The Newcastle Music Festival has hosted extraordinary string players and singers during this week, and the celebration of live classical music continues through August 14.
On Saturday morning at Christ Church Cathedral, young string players from the region vie for scholarship prizes from Music Teachers' Association Newcastle Branch, and in the afternoon, nine young pianists compete at Adamstown Uniting Church.
The public is welcome to be present in the audience for these competitions and admission is free.
Each scholarship celebrates a great former music teacher from the region.
On Saturday night at Adamstown Uniting Church will hear the stamp of heels, and the clack of castanets to flamenco guitar and dancing, by Paco Lara and Deya Miranda Giner, in a sold-out concert.
On Sunday afternoon, Christ Church Cathedral hosts the Festival Choir, comprising voices from several choirs in Newcastle. The choir is conducted by David Banney, with soloists, the crystalline voice of local soprano Esther Junker, and well-known baritone Christopher Allan.
They will perform Fauré's Requiem, and also the world premiere of David Banney's Mass for Peace (Missa Pace). This work sets the ancient texts of the Latin Mass, and new texts by Naomi Johnson, to music for this saddened age. Accompanying them are Peter Guy on the cathedral organ, and the young players of Newcastle Senior Strings.
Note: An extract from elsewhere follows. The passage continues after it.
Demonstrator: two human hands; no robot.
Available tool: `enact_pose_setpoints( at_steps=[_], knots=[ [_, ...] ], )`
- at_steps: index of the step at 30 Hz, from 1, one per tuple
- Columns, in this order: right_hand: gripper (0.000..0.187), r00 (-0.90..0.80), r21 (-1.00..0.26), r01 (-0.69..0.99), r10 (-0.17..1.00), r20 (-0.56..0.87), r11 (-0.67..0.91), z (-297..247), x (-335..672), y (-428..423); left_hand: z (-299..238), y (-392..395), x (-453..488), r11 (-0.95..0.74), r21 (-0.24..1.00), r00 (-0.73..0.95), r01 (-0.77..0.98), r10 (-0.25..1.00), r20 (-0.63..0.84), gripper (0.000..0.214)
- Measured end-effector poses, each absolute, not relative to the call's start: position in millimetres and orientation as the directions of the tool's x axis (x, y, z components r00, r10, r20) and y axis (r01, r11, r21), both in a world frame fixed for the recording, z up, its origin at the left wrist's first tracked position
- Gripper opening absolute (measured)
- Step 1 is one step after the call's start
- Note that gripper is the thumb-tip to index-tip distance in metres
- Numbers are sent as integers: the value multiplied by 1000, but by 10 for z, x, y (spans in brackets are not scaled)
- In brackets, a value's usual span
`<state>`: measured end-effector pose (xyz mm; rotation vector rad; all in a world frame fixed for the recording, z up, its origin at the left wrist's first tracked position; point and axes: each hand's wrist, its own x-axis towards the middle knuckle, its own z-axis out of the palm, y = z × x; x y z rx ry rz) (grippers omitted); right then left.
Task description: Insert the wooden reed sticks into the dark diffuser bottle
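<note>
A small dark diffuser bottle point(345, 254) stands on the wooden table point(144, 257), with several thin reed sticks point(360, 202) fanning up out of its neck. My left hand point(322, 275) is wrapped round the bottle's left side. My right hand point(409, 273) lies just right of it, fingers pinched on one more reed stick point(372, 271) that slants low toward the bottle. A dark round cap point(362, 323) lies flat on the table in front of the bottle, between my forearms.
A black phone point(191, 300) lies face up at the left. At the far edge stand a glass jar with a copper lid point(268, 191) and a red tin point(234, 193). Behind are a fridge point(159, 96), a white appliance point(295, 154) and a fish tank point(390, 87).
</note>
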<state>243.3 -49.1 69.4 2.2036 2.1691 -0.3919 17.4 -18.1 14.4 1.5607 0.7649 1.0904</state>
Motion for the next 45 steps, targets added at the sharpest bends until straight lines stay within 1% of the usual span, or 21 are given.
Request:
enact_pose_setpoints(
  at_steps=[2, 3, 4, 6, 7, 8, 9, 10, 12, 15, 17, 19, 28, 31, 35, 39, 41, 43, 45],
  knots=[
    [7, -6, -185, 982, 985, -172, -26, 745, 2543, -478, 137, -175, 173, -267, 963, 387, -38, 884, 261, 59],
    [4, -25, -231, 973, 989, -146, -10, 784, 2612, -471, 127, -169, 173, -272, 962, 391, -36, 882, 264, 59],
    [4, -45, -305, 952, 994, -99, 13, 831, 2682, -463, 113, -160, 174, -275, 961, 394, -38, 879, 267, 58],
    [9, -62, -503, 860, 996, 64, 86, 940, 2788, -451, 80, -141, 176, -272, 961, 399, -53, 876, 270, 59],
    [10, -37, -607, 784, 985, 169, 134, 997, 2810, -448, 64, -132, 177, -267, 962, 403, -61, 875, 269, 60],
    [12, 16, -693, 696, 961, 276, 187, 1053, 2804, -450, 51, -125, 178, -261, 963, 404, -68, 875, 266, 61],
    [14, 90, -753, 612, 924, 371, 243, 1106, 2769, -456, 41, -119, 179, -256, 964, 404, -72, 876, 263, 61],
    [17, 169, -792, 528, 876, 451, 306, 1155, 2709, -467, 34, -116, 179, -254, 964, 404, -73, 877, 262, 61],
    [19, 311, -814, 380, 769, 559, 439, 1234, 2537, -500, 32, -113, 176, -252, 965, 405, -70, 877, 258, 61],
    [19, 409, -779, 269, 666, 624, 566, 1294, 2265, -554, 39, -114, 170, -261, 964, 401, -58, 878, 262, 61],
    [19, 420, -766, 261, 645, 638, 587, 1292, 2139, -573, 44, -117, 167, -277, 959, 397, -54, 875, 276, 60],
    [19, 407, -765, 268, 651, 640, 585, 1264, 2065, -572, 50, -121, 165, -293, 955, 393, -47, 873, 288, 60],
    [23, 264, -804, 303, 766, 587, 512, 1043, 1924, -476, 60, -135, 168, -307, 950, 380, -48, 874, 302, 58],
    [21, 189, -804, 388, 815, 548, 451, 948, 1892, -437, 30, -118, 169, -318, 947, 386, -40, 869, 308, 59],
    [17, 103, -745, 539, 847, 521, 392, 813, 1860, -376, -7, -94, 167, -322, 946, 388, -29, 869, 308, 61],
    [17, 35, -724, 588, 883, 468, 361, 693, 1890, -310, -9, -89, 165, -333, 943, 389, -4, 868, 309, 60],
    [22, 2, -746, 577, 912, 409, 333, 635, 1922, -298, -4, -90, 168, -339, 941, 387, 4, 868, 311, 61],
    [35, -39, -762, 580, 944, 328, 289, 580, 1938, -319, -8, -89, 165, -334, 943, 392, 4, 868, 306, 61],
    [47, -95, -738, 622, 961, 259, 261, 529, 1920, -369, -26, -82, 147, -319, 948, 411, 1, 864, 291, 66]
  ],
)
On Thursday night, August 11, the concert description sounds like something you would see in one of the great concert halls of Europe or New York. Two world premieres, a world class soprano, works by composers as diverse as Hildegard of Bingen and John Cage, and an acclaimed pianist/composer with scores of performances who is also artistic director of a chamber opera group. But it's not Carnegie Hall or Albert Hall: it's Adamstown Uniting Church, and Sydney-based singer Anna Fraser and pianist Jack Symonds.
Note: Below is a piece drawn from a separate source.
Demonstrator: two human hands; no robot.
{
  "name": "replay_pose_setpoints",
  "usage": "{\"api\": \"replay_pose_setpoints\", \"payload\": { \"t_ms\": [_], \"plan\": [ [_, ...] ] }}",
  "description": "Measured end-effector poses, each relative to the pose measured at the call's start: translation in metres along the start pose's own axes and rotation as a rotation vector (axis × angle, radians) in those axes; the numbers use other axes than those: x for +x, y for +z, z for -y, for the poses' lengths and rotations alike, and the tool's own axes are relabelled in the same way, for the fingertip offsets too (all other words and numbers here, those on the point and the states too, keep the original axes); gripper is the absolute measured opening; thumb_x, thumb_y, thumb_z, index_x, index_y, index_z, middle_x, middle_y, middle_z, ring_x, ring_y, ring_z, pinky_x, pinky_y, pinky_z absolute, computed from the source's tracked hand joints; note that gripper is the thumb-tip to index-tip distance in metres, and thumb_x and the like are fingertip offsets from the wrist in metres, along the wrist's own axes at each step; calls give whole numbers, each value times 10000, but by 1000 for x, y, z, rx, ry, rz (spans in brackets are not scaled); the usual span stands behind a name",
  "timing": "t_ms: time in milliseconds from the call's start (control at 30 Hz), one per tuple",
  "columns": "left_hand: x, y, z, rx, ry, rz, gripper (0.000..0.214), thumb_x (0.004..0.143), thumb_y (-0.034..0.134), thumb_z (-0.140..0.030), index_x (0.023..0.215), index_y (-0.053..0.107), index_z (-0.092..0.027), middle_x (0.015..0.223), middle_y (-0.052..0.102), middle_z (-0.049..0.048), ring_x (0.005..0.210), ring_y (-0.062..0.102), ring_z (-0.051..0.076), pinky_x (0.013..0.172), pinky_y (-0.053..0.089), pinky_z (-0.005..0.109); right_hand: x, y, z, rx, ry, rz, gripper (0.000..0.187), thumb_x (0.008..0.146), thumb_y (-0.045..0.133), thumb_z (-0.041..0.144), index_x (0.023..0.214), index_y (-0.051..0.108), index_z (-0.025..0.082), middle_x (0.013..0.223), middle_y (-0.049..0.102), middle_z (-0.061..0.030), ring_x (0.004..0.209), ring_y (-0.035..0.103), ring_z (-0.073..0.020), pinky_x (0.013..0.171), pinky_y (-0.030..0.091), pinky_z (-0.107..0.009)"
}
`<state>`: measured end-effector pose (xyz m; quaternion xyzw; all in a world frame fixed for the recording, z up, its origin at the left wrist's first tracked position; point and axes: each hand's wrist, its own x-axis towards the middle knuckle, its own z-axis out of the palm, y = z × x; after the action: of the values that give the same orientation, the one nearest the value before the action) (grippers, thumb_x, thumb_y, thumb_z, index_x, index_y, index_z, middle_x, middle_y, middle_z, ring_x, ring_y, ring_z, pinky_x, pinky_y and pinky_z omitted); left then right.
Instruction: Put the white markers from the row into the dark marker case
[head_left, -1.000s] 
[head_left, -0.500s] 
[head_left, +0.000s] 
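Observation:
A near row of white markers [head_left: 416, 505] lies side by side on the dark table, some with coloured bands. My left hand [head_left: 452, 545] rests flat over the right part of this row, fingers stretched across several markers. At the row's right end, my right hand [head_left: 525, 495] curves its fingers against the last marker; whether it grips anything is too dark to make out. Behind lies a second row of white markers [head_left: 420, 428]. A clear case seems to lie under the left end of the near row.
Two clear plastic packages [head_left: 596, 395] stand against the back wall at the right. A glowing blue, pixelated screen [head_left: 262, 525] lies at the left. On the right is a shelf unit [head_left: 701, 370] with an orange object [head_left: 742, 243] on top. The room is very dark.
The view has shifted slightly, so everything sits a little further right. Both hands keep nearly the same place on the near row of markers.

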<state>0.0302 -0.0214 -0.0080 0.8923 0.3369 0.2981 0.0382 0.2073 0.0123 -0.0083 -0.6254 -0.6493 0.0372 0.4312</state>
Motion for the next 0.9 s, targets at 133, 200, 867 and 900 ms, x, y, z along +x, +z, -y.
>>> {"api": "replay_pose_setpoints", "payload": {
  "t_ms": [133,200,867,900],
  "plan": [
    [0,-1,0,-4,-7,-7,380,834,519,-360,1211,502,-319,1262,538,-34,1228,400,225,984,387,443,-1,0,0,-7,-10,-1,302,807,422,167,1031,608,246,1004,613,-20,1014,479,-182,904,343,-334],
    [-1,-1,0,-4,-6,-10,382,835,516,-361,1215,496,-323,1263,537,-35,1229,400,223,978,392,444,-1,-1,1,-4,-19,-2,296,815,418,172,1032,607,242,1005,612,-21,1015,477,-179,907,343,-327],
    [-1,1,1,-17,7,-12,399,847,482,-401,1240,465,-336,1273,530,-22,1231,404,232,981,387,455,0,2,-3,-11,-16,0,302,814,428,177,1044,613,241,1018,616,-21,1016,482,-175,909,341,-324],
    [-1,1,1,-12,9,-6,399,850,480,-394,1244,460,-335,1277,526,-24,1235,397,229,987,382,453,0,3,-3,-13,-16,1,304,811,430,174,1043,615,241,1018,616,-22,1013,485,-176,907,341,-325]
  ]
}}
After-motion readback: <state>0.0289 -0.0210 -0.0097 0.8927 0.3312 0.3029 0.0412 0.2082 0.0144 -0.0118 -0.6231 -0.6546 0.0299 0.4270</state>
The first world premiere is for Toasting Mother Earth by local composer Ross Fiddes and poet Derek Dowding, There is a pre-concert talk by Fiddes and Dowding, and environmental philosopher Glenn Albrecht.
The second world premiere is Jack Symond's work for piano Guardare, meravigliarsi... 5 Nocturnes for Solo Piano.
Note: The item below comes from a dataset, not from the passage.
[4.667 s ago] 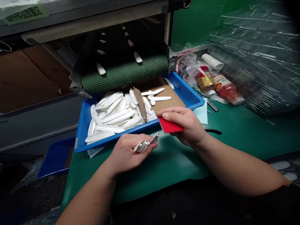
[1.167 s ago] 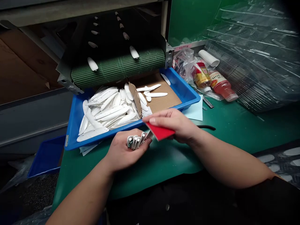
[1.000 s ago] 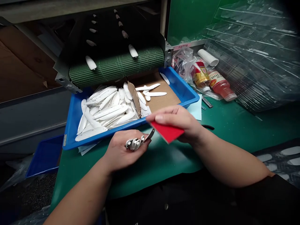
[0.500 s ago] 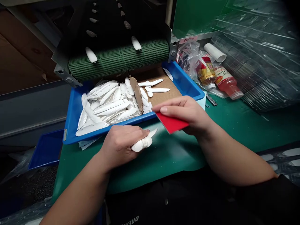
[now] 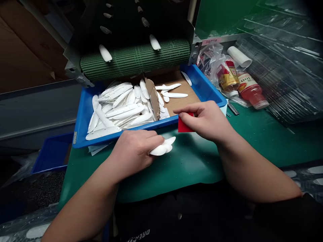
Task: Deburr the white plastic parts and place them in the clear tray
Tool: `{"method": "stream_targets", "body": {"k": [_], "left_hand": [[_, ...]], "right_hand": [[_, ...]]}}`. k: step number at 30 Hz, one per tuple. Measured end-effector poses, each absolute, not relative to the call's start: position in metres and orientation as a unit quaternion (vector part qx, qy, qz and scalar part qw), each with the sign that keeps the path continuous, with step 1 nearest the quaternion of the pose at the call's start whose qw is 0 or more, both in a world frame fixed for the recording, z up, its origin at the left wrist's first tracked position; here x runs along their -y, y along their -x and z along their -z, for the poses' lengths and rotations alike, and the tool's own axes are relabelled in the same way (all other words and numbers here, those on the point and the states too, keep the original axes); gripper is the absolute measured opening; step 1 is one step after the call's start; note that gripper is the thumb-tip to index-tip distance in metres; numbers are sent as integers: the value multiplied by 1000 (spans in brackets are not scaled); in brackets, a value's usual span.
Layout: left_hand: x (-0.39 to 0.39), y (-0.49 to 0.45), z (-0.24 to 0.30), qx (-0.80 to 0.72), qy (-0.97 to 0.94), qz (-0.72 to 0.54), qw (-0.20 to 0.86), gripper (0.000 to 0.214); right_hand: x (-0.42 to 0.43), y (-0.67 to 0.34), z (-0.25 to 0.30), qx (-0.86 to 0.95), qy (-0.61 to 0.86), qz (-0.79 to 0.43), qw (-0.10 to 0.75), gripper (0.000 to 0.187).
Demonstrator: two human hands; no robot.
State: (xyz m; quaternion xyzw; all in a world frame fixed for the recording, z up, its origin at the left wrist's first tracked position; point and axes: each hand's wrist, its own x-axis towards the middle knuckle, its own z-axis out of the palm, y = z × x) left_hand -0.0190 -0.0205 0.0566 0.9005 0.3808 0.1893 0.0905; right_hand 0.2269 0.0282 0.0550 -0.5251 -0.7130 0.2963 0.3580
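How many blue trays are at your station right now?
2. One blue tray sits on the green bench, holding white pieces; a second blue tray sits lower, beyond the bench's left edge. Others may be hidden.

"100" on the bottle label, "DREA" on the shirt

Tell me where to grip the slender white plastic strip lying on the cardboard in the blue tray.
Pinch the slender white plastic strip at its middle, from directly above. It lies flat on the brown cardboard liner, with bare cardboard along both long edges there, and the blue plastic tray's wall stands clear of it.
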Motion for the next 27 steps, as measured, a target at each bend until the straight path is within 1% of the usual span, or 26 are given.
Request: {"method": "stream_targets", "body": {"k": [2,4,6,10,13,15,17,19,27], "left_hand": [[19,21,-58,-392,-894,-194,98,14],[16,26,-61,-406,-879,-228,100,20],[12,38,-67,-447,-848,-266,96,21],[-2,71,-81,-600,-741,-295,57,26],[-21,92,-83,-667,-698,-261,7,21],[-33,100,-80,-697,-690,-195,-14,21],[-43,102,-77,-724,-678,-126,-15,19],[-47,100,-74,-744,-662,-87,-7,20],[-38,98,-79,-750,-652,-113,-7,22]], "right_hand": [[-26,-226,-56,701,515,-298,392,25],[-23,-223,-54,688,513,-315,404,24],[-20,-219,-50,684,516,-338,390,26],[-18,-209,-39,700,505,-355,358,28],[-17,-204,-34,717,481,-371,341,28],[-17,-202,-32,724,472,-380,329,28],[-16,-202,-32,728,468,-384,321,27],[-15,-202,-32,732,465,-385,316,27],[-15,-202,-33,731,467,-384,316,27]]}}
Fraser and Symonds have curated a concert of brilliant complementary works, around the theme of love of and admiration for our home, the Earth. An unaccompanied chant from the 10th century starts the concert, followed by a work written nearly 1000 years later, again by a remarkable woman, Sofia Gubaidulina, a highly awarded Russian composer, now over 90 years old, who has made Hamburg in Germany her home for many years.
Gubaidulina's work is inspired by Hildegard of Bingen, and Anna Fraser is a worthy inheritor and presenter of the songs of both these amazing women.
The talk is at 6.50pm and the concert starts at 7.30.
Women composers feature prominently in this concert, as they have in all previous festivals. Apart from Hildegard and Gubaidulina, Fraser sings a work by contemporary Australian composer Anne Cawrse, and songs by the French composer Lili Boulanger, whose life was tragically cut short by chronic illness. Her brief compositional output resulted in her winning the Prix de Rome award, a much-prized tribute for composition.
Pianist Grace Kim and cellist Teije Hylkema visit Newcastle on Friday night, August 12, to perform Rachmaninov with a Cello. The concert features solo works for cello, including Bach's first cello suite played by Teije, and the world premiere of a new work for solo cello by local composer Ross Fiddes, Threnody. Grace and Kim then combine to present one of Rachmaninov's great works, the Sonata for Cello and Piano. Rachmaninov himself did not think of the work as a sonata for cello, but instead as a collaborative work for both instruments, and the artistry and technical brilliance of Grace and Teije will be fully demonstrated.
The Cathedral will rock on Saturday night, August 13, with singer Grace Knight and her trio, supported by the Christ Church Camerata Quartet.
The fifth Newcastle Music Festival concludes on Sunday, August 14, with Rodrigo's Concierto de Aranjuez, performed by Andrew Blanch with the Christ Church Camerata, a fitting work to celebrate what has already been an inspiring festival of live music, of the classical kind.